I decided my third visualization to be a continuation of my second one, but this time I wanted to clean up my data and only show the descriptors recognized by the 311 data set. The complaints collected from 2019-2021 fell into 4 categories Garbage/Recycling, Mold, Pests and Sewage. The 5 boroughs are listed from most complaints filed to least and category of complaints are listed from lowest to highest. Once again a color key is in place to separate descriptors.

– This graph emphasizes previous information attained which reveal the Bronx as the borough filing the most complaints and Pests as the most filed complaint.

Takeaway- Remains the same from the previous visualization.

Limitations- Although I think the bar graph option displays data in a clear and easy to understand way I feel that the aesthetics of the graph looks a bit clustered. The y-axis seems a bit overcrowded but I’m not sure what to omit as all info is needed to get the full picture.
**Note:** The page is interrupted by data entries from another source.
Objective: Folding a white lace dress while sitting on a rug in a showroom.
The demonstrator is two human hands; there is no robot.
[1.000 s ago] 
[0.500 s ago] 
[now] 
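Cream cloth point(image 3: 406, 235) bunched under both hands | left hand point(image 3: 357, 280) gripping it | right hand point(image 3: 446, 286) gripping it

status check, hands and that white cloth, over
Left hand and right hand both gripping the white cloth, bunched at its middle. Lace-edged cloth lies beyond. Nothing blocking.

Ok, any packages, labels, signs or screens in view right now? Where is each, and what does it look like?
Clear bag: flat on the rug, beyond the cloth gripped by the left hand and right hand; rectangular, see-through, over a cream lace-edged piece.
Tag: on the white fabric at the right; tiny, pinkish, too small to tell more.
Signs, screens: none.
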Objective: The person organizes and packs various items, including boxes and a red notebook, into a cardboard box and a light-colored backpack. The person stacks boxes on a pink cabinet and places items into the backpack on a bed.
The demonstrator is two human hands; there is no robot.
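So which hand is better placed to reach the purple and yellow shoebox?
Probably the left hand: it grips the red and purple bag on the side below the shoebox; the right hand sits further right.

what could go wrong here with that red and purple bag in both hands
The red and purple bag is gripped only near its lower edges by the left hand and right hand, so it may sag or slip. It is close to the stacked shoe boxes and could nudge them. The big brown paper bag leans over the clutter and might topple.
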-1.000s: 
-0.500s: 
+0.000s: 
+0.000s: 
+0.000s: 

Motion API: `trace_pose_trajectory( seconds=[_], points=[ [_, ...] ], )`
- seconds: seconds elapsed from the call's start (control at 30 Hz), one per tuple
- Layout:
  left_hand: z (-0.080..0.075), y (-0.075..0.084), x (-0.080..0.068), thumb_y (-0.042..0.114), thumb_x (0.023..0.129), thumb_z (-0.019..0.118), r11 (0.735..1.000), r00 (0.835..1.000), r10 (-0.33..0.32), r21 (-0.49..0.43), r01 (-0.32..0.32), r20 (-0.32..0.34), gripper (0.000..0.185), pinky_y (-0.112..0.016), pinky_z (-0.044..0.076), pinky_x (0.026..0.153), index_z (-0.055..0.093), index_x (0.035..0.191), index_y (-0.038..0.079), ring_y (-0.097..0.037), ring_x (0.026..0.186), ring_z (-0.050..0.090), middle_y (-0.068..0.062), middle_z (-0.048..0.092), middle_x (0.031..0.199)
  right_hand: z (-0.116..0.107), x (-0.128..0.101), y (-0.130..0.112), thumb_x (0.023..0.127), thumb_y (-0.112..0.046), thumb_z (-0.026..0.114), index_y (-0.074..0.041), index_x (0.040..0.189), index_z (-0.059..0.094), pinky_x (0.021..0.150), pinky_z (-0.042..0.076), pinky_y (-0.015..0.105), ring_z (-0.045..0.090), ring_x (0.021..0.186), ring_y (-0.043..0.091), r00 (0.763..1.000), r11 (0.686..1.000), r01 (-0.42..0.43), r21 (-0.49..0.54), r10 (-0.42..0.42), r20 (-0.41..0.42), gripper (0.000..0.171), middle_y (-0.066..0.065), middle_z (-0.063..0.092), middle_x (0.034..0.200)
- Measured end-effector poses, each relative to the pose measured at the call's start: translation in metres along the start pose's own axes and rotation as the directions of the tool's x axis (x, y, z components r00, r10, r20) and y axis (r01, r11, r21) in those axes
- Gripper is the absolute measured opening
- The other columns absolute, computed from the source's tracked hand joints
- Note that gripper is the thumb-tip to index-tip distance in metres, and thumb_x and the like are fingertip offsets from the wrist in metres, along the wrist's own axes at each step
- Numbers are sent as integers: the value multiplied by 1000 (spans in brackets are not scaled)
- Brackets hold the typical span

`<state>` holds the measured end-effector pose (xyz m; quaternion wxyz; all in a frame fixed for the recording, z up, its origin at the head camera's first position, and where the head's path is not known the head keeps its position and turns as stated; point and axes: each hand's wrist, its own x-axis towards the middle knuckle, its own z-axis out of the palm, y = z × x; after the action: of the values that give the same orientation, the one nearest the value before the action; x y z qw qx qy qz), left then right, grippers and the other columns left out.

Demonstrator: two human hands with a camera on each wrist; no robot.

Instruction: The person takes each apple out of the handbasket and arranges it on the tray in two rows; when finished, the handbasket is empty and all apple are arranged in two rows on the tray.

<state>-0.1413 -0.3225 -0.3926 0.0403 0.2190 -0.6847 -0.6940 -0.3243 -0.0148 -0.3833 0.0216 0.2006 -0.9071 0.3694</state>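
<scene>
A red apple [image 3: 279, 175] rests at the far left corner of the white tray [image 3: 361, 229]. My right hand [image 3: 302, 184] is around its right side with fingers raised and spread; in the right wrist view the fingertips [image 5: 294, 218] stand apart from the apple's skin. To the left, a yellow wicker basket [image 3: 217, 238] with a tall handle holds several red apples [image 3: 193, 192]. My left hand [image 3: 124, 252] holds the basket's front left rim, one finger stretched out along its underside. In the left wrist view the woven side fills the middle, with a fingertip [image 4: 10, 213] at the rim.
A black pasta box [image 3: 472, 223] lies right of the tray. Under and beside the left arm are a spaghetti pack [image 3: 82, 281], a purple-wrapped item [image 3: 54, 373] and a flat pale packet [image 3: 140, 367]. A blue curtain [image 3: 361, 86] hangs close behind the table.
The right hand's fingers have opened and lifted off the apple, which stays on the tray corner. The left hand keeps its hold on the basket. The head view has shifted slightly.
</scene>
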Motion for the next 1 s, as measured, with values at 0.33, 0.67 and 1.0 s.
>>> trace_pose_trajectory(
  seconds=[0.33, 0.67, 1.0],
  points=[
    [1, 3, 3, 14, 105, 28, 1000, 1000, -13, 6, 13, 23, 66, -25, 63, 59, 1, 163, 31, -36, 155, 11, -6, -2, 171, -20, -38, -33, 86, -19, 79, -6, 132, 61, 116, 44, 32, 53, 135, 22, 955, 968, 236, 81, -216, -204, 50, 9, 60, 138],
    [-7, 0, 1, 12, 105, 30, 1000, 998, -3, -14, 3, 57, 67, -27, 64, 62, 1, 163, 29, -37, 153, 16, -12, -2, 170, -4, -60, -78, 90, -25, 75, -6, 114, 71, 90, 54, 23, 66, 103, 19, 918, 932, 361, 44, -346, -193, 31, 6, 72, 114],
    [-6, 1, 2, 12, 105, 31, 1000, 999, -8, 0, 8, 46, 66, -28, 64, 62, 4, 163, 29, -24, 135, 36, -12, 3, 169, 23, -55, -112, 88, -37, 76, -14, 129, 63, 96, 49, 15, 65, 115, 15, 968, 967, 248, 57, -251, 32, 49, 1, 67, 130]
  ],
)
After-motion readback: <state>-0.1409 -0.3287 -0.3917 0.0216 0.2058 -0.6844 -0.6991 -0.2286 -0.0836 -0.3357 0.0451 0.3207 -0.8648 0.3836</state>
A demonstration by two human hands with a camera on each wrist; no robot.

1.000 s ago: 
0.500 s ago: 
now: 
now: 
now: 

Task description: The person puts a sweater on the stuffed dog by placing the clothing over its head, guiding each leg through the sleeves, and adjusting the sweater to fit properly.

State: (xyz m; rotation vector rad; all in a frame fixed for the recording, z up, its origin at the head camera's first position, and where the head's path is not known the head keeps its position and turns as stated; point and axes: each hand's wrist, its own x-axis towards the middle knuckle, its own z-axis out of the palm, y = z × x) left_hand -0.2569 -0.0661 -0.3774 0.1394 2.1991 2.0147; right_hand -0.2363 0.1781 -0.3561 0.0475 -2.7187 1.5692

Next steps: In the future I think it will be interesting to see the socio-demographic, economic and geographical components that comprise each borough, specifically targeting the Bronx. A deeper dive into data may lead me to the precise neighborhoods these complaints are taking place and if the city is doing anything to aid in the manner. Once I have that information I will connect back with the pandemic to see how individuals in lockdown felt being trapped in their households, homes that appear to be riddled with unsanitary conditions.

-A more specified breakdown of timeframe would also be more helpful. A Certain date range may reveal more information.